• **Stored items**
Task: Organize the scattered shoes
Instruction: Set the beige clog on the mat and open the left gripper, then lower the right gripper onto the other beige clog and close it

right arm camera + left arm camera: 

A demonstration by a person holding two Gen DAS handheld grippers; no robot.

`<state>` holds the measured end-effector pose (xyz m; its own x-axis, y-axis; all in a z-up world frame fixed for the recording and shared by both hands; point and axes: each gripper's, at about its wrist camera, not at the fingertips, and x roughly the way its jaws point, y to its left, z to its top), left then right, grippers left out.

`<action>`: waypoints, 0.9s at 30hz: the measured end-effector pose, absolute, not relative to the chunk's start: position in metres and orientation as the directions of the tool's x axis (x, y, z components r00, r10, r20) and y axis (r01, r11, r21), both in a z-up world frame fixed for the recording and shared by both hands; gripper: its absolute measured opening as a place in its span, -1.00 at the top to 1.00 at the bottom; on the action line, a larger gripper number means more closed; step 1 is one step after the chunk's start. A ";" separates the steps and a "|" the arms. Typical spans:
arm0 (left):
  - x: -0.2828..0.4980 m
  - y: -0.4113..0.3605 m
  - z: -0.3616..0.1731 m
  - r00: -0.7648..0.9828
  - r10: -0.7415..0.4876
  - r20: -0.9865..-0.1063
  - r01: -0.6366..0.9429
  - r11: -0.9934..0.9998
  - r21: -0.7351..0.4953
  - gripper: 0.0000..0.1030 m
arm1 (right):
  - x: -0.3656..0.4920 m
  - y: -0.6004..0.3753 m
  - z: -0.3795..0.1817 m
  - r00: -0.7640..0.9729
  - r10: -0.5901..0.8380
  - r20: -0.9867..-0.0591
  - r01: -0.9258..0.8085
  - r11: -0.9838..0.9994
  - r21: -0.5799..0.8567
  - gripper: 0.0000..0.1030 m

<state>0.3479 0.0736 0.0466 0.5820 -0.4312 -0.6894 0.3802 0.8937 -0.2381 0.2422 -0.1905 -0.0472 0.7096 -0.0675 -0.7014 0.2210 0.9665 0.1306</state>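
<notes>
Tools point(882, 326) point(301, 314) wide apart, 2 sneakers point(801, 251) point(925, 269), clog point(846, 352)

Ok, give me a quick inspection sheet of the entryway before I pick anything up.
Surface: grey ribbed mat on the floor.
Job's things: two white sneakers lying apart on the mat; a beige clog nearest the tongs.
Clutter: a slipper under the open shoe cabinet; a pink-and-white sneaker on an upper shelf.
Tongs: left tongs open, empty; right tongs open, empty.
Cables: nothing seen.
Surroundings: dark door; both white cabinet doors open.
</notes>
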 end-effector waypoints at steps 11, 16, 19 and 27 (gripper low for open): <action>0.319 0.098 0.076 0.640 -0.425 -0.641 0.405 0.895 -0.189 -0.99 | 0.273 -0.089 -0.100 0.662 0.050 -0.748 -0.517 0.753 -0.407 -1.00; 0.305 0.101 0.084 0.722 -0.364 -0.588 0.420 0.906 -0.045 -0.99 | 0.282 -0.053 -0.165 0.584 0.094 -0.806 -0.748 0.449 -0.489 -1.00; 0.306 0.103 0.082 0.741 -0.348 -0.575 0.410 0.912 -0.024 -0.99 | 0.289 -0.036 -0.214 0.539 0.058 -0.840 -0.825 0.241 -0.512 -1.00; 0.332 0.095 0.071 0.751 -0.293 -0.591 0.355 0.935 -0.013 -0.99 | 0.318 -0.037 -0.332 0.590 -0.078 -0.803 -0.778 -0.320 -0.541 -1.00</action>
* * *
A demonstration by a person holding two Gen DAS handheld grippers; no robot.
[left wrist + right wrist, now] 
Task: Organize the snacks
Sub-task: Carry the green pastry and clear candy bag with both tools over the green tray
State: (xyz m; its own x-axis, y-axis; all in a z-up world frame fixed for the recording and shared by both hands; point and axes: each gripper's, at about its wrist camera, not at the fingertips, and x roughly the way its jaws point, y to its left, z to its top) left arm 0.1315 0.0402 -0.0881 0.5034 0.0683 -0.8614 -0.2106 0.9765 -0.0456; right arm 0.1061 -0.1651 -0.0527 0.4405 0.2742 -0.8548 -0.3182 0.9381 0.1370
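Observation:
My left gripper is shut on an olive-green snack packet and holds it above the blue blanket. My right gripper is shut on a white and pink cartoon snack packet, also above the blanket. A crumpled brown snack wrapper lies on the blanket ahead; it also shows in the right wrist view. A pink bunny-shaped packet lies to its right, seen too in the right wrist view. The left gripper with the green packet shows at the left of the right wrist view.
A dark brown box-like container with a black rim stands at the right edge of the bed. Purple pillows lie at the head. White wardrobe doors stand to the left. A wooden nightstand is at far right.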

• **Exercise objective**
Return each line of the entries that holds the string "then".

• **The completed task**
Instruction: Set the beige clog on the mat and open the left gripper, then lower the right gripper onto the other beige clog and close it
`<state>` holds the measured end-effector pose (xyz m; its own x-axis, y-axis; all in a z-up world frame fixed for the recording and shared by both hands; point and axes: each gripper's, at about its wrist camera, not at the fingertips, and x roughly the way its jaws point, y to its left, z to its top), left then right, grippers left out.

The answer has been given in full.